Exercise: Without the pictures, set down everything in the listing exactly.

(Beginning of Entries supplied)

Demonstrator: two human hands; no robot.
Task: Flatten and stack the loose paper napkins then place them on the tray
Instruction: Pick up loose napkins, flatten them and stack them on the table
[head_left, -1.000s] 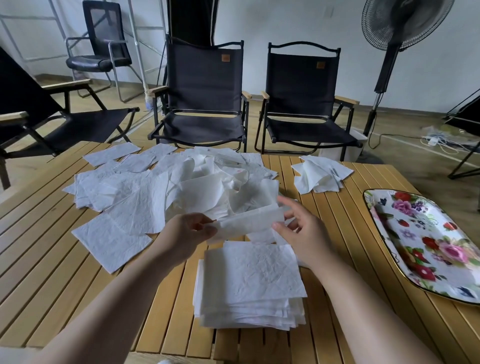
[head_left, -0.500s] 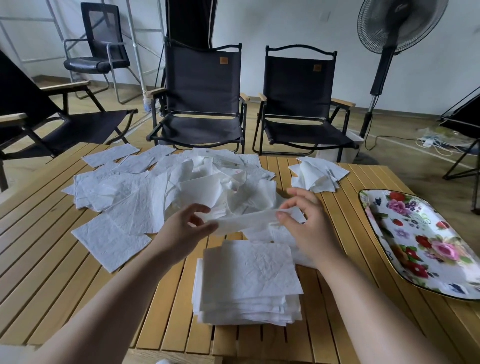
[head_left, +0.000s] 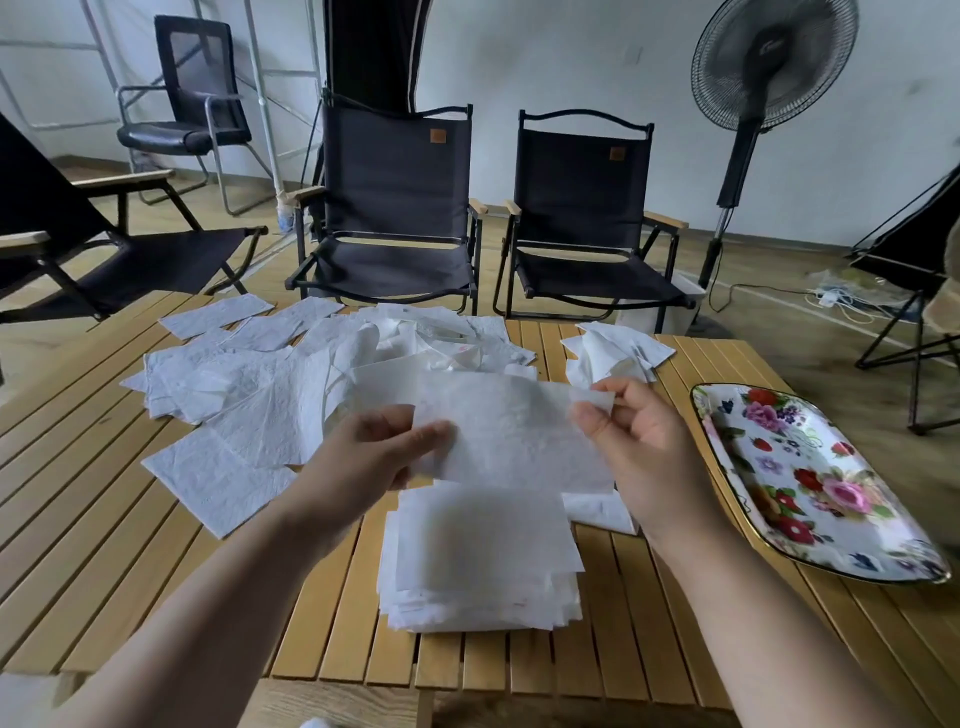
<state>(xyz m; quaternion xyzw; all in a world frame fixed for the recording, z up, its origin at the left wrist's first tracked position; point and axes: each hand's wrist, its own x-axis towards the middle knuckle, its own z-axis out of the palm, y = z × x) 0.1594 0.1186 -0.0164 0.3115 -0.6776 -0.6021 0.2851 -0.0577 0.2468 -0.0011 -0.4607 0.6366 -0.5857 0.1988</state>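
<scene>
Left hand (head_left: 387, 452) and right hand (head_left: 631, 441) each pinch a napkin (head_left: 514, 431) spread above the stack (head_left: 483, 556) near the bench's (head_left: 130, 597) front edge.

Soft, even indoor light, fairly muted, faint soft shadow under the napkin stack (head_left: 483, 571) near the tabletop's (head_left: 104, 545) front edge, held napkin (head_left: 514, 431) and the stack's top sheet hazy with motion blur, wide-angle bending toward the frame edges, standing fan (head_left: 774, 57) leaning outward
</scene>
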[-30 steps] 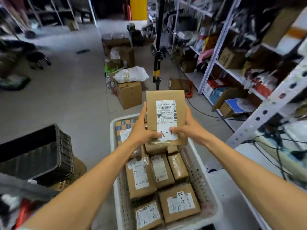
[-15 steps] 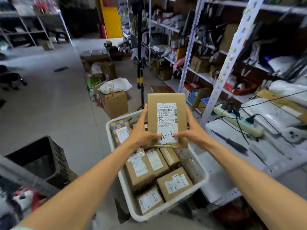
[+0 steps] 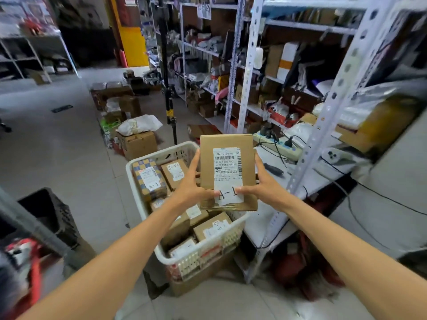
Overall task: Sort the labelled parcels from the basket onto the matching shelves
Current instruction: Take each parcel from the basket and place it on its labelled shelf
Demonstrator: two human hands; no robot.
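Gripping left edge of parcel [image 3: 208, 167] marked A-1 with left hand [image 3: 189, 190], thumb on label, fingers along edge. Gripping right edge likewise with right hand [image 3: 265, 188]. Held upright between both sets of fingers, above white basket [image 3: 161, 154] of parcels; shelving [image 3: 250, 65] right of fingers.

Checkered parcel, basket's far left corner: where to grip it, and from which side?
Probably come from above, grip on its near end. The checkered parcel lies label up atop the pile, that end proud of the parcels below; the basket wall crowds its left and far sides.
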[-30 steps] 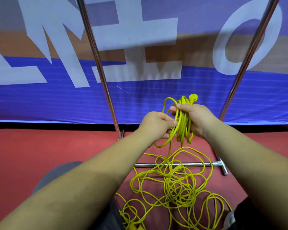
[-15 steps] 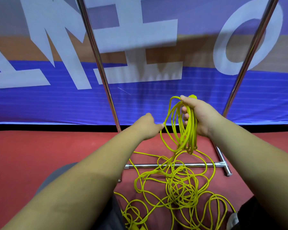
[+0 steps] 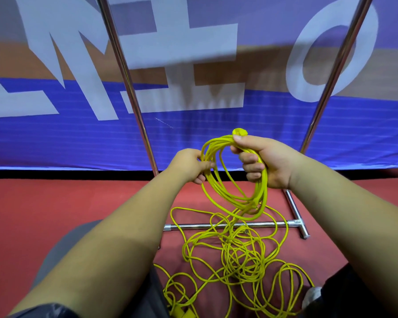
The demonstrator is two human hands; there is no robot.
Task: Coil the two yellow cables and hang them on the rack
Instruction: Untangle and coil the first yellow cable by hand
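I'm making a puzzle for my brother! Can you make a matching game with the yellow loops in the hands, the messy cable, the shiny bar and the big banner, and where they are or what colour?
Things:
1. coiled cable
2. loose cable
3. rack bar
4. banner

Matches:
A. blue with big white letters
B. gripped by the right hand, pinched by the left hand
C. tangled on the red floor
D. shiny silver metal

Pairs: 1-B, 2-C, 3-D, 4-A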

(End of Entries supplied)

Answer to this task:
Demonstrator: two human hands; no robot.
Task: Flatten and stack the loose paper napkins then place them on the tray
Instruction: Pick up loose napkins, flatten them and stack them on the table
[head_left, -1.000s] 
[head_left, -0.500s] 
[head_left, +0.000s] 
<state>(xyz m; quaternion xyzw; all in a world frame fixed for the recording, z up, its origin at the left wrist's first tracked position; point and axes: each hand's wrist, its own x-axis towards the middle knuckle, its own z-axis out of the palm, y = z × x) 0.1594 0.1186 -0.0164 0.3115 -0.6776 -0.6021 0.2851 -0.0577 0.2468 -0.0011 -0.4607 0.6366 -0.5857 0.1988</state>
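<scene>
Left hand (head_left: 387, 452) and right hand (head_left: 631, 441) each pinch a napkin (head_left: 514, 431) spread above the stack (head_left: 483, 556) near the bench's (head_left: 130, 597) front edge.

Soft, even indoor light, fairly muted, faint soft shadow under the napkin stack (head_left: 483, 571) near the tabletop's (head_left: 104, 545) front edge, held napkin (head_left: 514, 431) and the stack's top sheet hazy with motion blur, wide-angle bending toward the frame edges, standing fan (head_left: 774, 57) leaning outward
</scene>
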[-30 steps] 
[-15 steps] 
[+0 steps] 
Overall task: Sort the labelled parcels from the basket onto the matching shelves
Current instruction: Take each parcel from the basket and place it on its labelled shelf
Demonstrator: two human hands; no robot.
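Gripping left edge of parcel [image 3: 208, 167] marked A-1 with left hand [image 3: 189, 190], thumb on label, fingers along edge. Gripping right edge likewise with right hand [image 3: 265, 188]. Held upright between both sets of fingers, above white basket [image 3: 161, 154] of parcels; shelving [image 3: 250, 65] right of fingers.

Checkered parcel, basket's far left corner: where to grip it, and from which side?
Probably come from above, grip on its near end. The checkered parcel lies label up atop the pile, that end proud of the parcels below; the basket wall crowds its left and far sides.
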[-30 steps] 
[-15 steps] 
[+0 steps] 
The demonstrator is two human hands; there is no robot.
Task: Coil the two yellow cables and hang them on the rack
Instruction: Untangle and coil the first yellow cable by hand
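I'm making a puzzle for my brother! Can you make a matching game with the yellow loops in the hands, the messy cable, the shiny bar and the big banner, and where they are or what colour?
Things:
1. coiled cable
2. loose cable
3. rack bar
4. banner

Matches:
A. blue with big white letters
B. gripped by the right hand, pinched by the left hand
C. tangled on the red floor
D. shiny silver metal

Pairs: 1-B, 2-C, 3-D, 4-A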

The response is now complete.